***** RECORDS SUPPLIED

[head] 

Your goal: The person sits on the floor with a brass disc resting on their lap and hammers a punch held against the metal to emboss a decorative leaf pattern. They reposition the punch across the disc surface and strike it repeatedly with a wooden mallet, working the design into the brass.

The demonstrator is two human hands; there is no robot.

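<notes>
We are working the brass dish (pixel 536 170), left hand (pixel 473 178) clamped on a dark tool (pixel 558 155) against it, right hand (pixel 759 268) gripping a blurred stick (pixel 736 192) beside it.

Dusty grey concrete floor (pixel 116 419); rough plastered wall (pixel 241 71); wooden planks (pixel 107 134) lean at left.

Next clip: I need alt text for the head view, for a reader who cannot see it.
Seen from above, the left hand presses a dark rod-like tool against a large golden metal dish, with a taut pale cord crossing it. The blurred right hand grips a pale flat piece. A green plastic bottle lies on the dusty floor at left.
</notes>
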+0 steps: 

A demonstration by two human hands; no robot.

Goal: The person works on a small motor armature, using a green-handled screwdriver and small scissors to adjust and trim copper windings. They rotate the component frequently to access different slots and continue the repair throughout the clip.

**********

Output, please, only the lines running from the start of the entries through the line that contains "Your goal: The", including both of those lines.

[head] 

Your goal: The person sits on the floor with a brass disc resting on their lap and hammers a punch held against the metal to emboss a decorative leaf pattern. They reposition the punch across the disc surface and strike it repeatedly with a wooden mallet, working the design into the brass.

The answer has been given in its entirety.